* [What you are asked to do]:
Type out the lines below exactly, from the first through the line holding "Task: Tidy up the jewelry", and include no pictures.

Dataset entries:

※ ※ ※

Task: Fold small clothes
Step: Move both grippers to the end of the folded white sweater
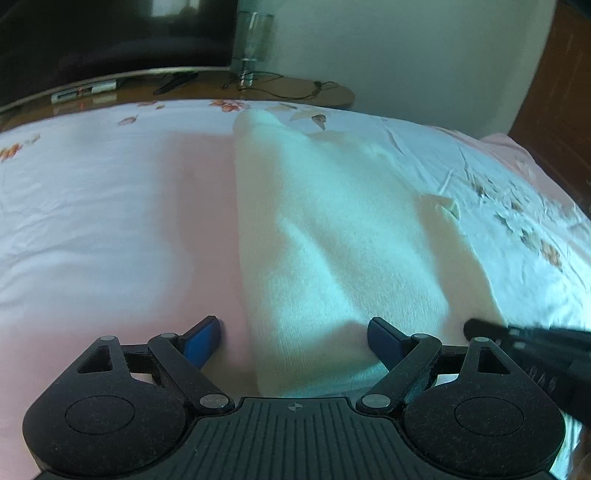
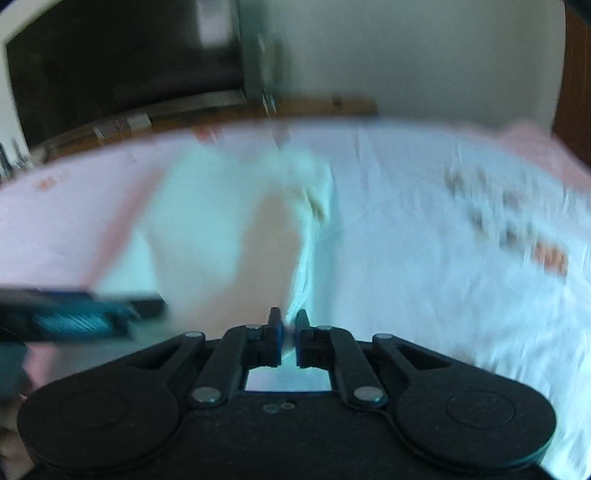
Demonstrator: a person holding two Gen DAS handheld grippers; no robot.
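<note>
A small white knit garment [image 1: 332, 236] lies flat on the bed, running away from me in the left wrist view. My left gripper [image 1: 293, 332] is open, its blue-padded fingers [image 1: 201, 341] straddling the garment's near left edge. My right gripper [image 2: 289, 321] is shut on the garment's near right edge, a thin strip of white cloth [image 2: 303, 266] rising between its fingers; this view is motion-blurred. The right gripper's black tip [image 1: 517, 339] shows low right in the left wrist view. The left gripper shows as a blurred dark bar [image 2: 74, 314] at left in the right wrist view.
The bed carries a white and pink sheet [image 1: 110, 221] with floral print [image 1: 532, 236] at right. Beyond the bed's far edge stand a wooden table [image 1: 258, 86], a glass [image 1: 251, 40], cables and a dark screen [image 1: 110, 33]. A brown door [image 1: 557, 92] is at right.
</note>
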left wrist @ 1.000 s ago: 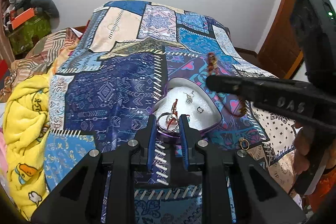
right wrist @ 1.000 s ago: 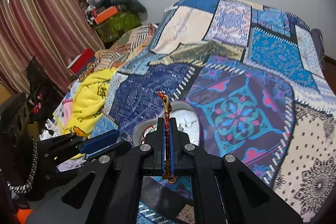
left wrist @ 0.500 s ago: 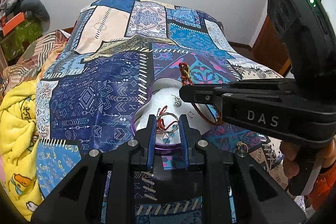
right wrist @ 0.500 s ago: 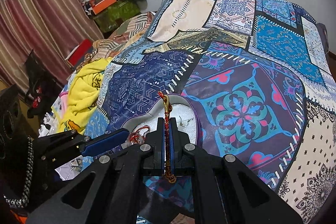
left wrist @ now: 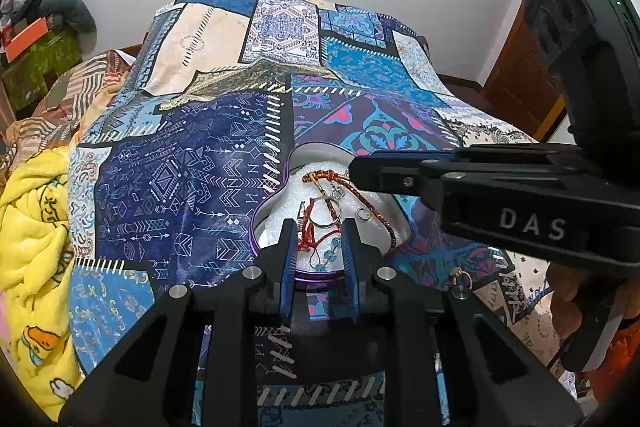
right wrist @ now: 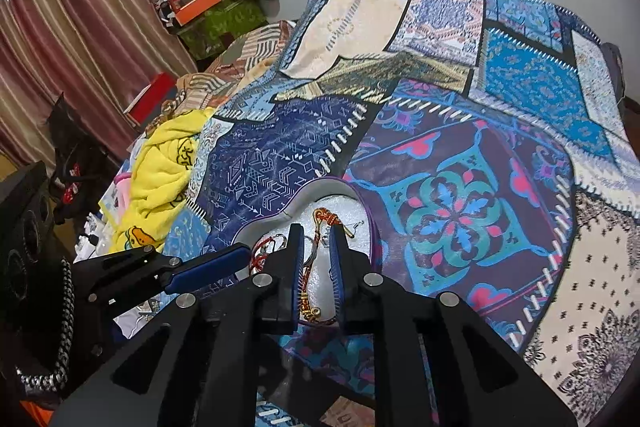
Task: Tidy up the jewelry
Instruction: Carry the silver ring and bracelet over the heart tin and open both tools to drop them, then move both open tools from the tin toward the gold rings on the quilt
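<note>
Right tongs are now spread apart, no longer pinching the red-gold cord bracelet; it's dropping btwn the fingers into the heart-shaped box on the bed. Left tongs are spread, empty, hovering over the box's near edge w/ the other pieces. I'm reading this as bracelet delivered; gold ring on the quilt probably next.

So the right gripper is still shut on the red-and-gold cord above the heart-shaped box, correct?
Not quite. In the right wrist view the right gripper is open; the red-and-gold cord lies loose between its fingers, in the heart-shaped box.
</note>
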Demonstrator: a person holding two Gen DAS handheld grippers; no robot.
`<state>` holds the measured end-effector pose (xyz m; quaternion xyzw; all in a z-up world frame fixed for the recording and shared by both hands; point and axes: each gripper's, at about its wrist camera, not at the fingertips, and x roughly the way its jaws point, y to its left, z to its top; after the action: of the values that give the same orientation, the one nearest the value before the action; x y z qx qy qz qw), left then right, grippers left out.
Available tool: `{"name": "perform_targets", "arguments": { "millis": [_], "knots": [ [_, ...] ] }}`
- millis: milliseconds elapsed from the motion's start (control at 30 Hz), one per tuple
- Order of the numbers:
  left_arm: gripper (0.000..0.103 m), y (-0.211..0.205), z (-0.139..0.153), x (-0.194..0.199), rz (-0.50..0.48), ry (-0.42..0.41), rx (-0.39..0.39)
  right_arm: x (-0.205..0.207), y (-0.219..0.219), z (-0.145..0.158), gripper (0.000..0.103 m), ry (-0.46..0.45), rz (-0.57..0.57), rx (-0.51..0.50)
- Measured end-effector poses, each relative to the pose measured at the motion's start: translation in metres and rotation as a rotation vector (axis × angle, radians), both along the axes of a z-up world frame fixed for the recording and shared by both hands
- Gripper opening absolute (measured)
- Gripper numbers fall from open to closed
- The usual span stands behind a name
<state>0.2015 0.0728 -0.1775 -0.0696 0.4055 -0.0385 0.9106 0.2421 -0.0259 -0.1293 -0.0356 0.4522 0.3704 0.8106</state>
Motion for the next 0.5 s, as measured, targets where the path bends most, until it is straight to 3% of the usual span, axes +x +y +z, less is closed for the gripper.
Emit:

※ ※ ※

* [Answer box]:
Task: Fold small clothes
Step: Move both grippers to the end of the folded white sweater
Demonstrator: a person holding two Gen DAS handheld grippers; no robot.
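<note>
A small white knit garment [image 1: 332, 236] lies flat on the bed, running away from me in the left wrist view. My left gripper [image 1: 293, 332] is open, its blue-padded fingers [image 1: 201, 341] straddling the garment's near left edge. My right gripper [image 2: 289, 321] is shut on the garment's near right edge, a thin strip of white cloth [image 2: 303, 266] rising between its fingers; this view is motion-blurred. The right gripper's black tip [image 1: 517, 339] shows low right in the left wrist view. The left gripper shows as a blurred dark bar [image 2: 74, 314] at left in the right wrist view.
The bed carries a white and pink sheet [image 1: 110, 221] with floral print [image 1: 532, 236] at right. Beyond the bed's far edge stand a wooden table [image 1: 258, 86], a glass [image 1: 251, 40], cables and a dark screen [image 1: 110, 33]. A brown door [image 1: 557, 92] is at right.
</note>
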left wrist @ 1.000 s ago: 
right wrist @ 1.000 s ago: 
left wrist @ 0.500 s ago: 
right wrist @ 0.500 s ago: 
left wrist @ now: 
right wrist @ now: 
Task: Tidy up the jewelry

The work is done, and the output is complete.